Les premières observations de la sonde Kepler suggéraient une naine rouge centrale avec une exoplanète en orbite autour. La naine rouge avait une masse de 0,65 M☉, un rayon de 1,1 R☉, et une température de 3639 K (3 366 °C) et son exoplanète candidate était estimée avoir une masse de 14,8 M⊕, un rayon de 25,34 R⊕, une période orbitale de 1,38 jour, une température de 1160 K (890 °C), et un demi-grand axe de 0,021 unités astronomiques[4],[5]. Des études complémentaires réalisées par Muirhead et al. en 2012 ont permis d'affiner les paramètres de l'exoplanète. Il était alors estimé que son rayon était de 5,60 ± 0,76 R⊕, sa température de 726 K (453 °C), et son demi-grand axe de 0,016 UA[6].
Muirhead et al. ont effectué en 2013 des observations supplémentaires avec le télescope Hale de l'Observatoire de Palomar. L'utilisation de la méthode des vitesses radiales pour la détection d'exoplanète a permis à son équipe de constater que la naine rouge vacillait trop rapidement pour que cela soit causé par un objet de masse planétaire. Les chercheurs ont suspecté alors la présence d'une naine blanche. En utilisant les données ultraviolettes du vaisseau spatial GALEX, ils ont vu que la naine rouge avait une activité importante, suggérant des perturbations dues à une naine blanche. L'équipe a donc ré-analysé les données de Kepler, et a constaté que lorsque la naine blanche passait devant la naine rouge, la lumière de la naine rouge était sensiblement déformée et produisait un effet de lentille gravitationnelle. En étant légèrement plus grande que la Terre, la naine blanche a une masse tellement importante que c'est la naine rouge qui gravite physiquement autour de son petit compagnon.

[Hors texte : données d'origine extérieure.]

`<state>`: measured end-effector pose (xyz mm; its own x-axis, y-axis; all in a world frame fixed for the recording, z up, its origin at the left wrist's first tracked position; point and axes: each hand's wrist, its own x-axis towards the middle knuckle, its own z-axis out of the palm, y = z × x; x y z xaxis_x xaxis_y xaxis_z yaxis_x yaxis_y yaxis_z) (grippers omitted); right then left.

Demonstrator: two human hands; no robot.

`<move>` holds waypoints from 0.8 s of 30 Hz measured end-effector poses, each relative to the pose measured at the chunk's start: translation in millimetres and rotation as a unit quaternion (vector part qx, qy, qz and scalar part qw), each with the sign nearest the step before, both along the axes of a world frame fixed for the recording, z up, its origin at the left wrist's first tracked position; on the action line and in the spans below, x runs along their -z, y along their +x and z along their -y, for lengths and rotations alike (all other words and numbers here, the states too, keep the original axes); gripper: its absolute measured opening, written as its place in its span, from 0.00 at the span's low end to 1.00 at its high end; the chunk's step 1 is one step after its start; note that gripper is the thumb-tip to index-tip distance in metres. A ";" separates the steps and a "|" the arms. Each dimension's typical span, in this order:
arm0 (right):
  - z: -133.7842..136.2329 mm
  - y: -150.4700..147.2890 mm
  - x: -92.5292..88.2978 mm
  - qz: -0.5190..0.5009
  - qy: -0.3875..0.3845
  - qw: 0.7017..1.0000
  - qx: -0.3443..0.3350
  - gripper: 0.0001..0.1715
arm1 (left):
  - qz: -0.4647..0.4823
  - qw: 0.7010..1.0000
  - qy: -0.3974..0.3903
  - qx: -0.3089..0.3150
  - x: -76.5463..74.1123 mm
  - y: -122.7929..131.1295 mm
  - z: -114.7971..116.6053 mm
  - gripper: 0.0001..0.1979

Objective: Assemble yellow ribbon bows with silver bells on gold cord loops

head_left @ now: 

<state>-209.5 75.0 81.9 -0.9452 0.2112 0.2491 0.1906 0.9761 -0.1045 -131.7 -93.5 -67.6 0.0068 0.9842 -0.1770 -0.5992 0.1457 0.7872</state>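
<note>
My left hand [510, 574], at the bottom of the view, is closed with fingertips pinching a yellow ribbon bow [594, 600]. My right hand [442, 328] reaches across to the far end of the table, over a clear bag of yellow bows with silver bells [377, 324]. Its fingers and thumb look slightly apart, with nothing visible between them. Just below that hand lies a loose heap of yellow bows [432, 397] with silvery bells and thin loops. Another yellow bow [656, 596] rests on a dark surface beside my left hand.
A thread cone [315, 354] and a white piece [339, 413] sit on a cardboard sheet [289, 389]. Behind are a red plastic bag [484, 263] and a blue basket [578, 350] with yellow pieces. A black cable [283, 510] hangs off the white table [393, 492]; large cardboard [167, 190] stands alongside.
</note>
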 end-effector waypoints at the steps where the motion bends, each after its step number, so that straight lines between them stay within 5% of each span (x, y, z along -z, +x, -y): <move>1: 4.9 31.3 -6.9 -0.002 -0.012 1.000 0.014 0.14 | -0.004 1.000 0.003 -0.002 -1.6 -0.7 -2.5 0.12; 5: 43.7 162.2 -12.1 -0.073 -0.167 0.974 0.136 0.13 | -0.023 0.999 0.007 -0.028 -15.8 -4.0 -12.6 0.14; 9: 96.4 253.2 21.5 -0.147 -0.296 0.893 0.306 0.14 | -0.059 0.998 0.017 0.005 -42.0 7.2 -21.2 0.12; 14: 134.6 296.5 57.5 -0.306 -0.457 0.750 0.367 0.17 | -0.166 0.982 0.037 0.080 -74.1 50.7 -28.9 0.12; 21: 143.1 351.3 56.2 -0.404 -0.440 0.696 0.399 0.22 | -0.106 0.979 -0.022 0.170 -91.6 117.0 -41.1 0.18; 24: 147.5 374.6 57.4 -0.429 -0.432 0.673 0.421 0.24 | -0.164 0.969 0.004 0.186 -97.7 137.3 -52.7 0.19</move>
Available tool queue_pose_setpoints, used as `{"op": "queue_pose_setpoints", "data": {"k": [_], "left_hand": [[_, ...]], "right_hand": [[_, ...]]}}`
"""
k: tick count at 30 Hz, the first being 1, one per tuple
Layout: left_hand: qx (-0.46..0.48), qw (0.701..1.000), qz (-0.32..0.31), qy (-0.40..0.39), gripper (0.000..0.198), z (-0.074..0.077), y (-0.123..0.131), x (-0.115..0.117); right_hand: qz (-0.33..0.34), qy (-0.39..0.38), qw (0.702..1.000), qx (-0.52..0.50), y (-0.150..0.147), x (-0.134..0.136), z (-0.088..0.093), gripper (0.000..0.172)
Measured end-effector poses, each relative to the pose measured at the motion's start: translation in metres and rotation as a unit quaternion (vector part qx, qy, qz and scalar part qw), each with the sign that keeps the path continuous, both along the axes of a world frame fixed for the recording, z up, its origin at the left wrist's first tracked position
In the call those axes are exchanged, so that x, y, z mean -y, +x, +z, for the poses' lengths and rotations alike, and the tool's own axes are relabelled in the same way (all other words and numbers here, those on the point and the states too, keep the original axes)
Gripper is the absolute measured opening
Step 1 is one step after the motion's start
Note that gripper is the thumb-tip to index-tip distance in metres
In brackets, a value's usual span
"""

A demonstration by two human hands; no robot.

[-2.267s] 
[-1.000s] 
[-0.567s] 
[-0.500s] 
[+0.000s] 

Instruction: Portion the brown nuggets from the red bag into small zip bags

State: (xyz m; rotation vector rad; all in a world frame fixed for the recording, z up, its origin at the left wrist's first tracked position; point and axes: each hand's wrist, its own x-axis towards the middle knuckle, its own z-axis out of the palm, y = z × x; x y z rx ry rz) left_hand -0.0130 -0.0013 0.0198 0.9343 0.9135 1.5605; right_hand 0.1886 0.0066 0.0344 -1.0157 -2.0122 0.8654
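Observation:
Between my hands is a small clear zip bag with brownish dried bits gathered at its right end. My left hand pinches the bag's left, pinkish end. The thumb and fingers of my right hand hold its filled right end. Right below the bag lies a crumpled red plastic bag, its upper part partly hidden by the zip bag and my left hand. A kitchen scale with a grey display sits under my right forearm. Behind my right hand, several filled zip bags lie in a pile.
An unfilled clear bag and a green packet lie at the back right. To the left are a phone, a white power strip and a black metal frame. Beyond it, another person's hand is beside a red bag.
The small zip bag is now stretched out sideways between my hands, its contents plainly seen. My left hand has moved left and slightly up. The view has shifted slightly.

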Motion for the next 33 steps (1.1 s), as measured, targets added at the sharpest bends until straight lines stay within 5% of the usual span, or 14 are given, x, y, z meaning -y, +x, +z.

Les nouvelles observations montrent que la naine rouge possède une masse de 0,51 ± 0,15 M☉, un rayon de 0,540 ± 0,014 R☉, et une température de 3450 ± 50 K (3180 ± 50 °C). La naine blanche a une masse de 0,592 ± 0,084 M☉, un rayon de 0,01345 ± 0,00091 R☉, et une température de 7100 ± 800 K (6800 ± 800 °C)[7].